## THE PROBLEM:
For the material that follows, return exactly the lines from the one with "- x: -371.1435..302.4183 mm" through the one with "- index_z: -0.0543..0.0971", both ends included.

★ ★ ★ ★ ★

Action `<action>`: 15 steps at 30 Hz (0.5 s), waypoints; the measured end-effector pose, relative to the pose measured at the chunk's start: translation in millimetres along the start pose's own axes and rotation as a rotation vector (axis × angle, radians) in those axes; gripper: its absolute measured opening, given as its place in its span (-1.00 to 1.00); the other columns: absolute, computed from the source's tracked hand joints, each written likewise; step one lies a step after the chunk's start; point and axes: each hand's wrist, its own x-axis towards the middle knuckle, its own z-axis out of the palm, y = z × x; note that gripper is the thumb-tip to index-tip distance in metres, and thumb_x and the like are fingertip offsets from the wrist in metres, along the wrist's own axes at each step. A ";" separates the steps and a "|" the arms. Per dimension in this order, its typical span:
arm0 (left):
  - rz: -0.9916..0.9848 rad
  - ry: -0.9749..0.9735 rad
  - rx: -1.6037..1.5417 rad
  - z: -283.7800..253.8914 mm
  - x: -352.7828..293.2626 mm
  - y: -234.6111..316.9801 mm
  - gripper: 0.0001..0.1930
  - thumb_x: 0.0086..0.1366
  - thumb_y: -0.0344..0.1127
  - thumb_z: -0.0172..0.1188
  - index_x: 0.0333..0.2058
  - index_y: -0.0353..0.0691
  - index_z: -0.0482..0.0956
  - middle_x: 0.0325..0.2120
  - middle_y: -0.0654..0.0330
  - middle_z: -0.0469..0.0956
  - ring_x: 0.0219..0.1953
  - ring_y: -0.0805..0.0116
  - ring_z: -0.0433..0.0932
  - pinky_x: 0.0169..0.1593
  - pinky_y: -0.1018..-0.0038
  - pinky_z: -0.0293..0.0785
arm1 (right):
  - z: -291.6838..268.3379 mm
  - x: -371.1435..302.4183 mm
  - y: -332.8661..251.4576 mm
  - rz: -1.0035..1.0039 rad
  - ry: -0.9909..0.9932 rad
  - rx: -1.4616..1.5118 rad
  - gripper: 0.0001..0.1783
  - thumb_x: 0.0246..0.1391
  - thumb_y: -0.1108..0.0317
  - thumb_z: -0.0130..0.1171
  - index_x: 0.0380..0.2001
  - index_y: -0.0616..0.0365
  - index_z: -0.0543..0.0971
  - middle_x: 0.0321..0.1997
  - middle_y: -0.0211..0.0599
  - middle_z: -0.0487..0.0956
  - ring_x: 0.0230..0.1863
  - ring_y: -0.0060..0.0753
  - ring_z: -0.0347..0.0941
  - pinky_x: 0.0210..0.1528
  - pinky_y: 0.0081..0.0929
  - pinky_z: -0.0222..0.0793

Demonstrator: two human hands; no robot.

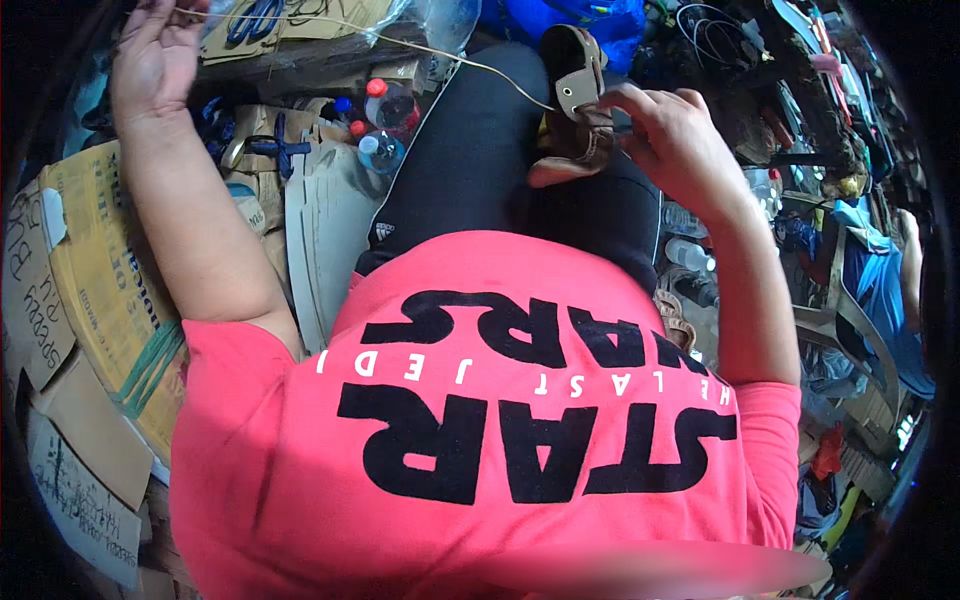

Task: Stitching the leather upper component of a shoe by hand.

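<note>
A brown shoe [578,115] with a metal eyelet rests on my dark-trousered thighs. A long, thin tan lace [425,47] runs from the shoe up to the far left, drawn nearly taut. My left hand [158,60] is raised at the upper left with the lace between its closed fingers; part of this hand leaves the picture. On the shoe's right side, the bent fingers of my right hand [665,130] grip its edge. Their tips are partly hidden.
Plastic bottles [382,150], some red-capped, stand left of my legs. Cardboard sheets [115,280] lean at the left, a blue bag [600,30] lies ahead. At the right are a chair frame [845,320], a blue cloth [880,300] and another person's arm [910,265].
</note>
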 end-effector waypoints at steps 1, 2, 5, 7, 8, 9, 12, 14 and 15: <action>-0.002 0.000 0.001 -1.6 1.0 1.8 -0.76 0.26 -0.33 0.11 -0.10 -0.20 0.45 -0.21 0.09 0.52 -0.19 0.13 0.53 -0.15 0.30 0.57 | -2.5 4.5 -2.1 0.000 -0.001 0.002 -0.35 -0.14 0.54 0.14 0.10 -0.16 0.39 -0.42 -0.31 0.53 -0.32 -0.19 0.48 -0.04 -0.22 0.22; 0.050 -0.028 0.061 -5.0 1.3 4.0 -0.76 0.26 -0.34 0.11 -0.11 -0.23 0.45 -0.24 0.07 0.53 -0.24 0.14 0.55 -0.18 0.34 0.58 | -4.9 11.7 -6.3 -0.003 -0.101 -0.093 -0.30 -0.14 0.55 0.12 0.14 -0.22 0.35 -0.41 -0.30 0.54 -0.30 -0.20 0.49 -0.05 -0.23 0.23; 0.090 -0.095 0.195 -9.1 -1.2 -7.7 -0.73 0.27 -0.38 0.10 -0.07 -0.30 0.42 -0.30 0.02 0.54 -0.30 0.15 0.58 -0.28 0.42 0.61 | -18.7 35.1 -22.5 0.056 -0.377 -0.241 -0.19 -0.16 0.60 0.08 0.20 -0.37 0.28 -0.35 -0.28 0.57 -0.26 -0.22 0.52 -0.07 -0.24 0.26; 0.084 -0.112 0.425 14.9 -16.1 -34.2 -0.85 0.30 -0.43 0.01 -0.20 -0.21 0.54 -0.29 0.27 0.56 -0.31 0.44 0.53 -0.19 0.55 0.45 | -9.4 37.8 -11.1 -0.066 -0.388 -0.237 -0.26 -0.16 0.62 0.06 0.15 -0.25 0.32 -0.41 -0.25 0.56 -0.31 -0.18 0.53 -0.16 -0.24 0.31; -0.034 -0.047 0.569 43.8 -27.4 -41.0 -0.88 0.25 -0.42 0.06 -0.28 -0.17 0.56 -0.32 0.29 0.55 -0.29 0.41 0.51 -0.19 0.50 0.41 | -5.0 34.8 -3.0 -0.071 -0.389 -0.238 -0.26 -0.16 0.62 0.06 0.15 -0.25 0.32 -0.41 -0.25 0.56 -0.31 -0.18 0.53 -0.16 -0.24 0.31; -0.156 -0.001 0.691 70.8 -34.7 -57.2 -0.91 0.19 -0.42 0.10 -0.36 -0.13 0.59 -0.34 0.31 0.54 -0.28 0.38 0.49 -0.19 0.45 0.38 | 0.7 26.2 10.5 -0.100 -0.256 -0.149 -0.31 -0.15 0.62 0.08 0.11 -0.18 0.35 -0.48 -0.26 0.53 -0.39 -0.21 0.50 -0.23 -0.30 0.33; -0.265 -0.330 0.369 83.1 -73.3 -108.6 -0.89 0.26 -0.41 0.11 -0.27 -0.20 0.59 -0.35 0.31 0.59 -0.24 0.53 0.52 -0.06 0.59 0.39 | -6.9 17.2 11.8 0.009 -0.185 0.121 -0.41 -0.16 0.62 0.13 0.02 -0.06 0.40 -0.60 -0.28 0.44 -0.53 -0.27 0.40 -0.34 -0.45 0.32; -0.261 -0.418 0.460 100.8 -92.0 -128.5 -0.89 0.25 -0.44 0.09 -0.28 -0.22 0.58 -0.35 0.31 0.58 -0.24 0.51 0.51 -0.06 0.57 0.39 | -5.3 0.2 9.3 0.215 -0.127 0.404 -0.48 -0.14 0.62 0.20 -0.04 0.03 0.42 -0.63 -0.42 0.32 -0.56 -0.52 0.24 -0.35 -0.66 0.23; -0.250 -0.450 0.544 108.0 -98.8 -134.9 -0.90 0.23 -0.46 0.10 -0.30 -0.23 0.58 -0.34 0.30 0.57 -0.23 0.49 0.50 -0.07 0.56 0.40 | 4.5 -7.3 14.6 0.219 -0.126 0.403 -0.48 -0.14 0.62 0.20 -0.04 0.03 0.42 -0.63 -0.42 0.32 -0.56 -0.52 0.24 -0.35 -0.66 0.23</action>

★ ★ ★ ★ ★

## WRITTEN SOLUTION:
  - x: -371.1435..302.4183 mm
  - y: -332.8661..251.4576 mm
  - rz: -1.0035..1.0039 rad
  - ry: -0.9909..0.9932 rad
  - rx: -1.4616..1.5118 rad
  - gripper: 0.0001..0.1783
  - thumb_x: 0.0246..0.1391
  - thumb_y: -0.1108..0.0317
  - thumb_z: -0.0130..0.1171
  - index_x: 0.0380..0.2001
  - index_y: -0.0616..0.0365
  - index_z: -0.0543..0.0971

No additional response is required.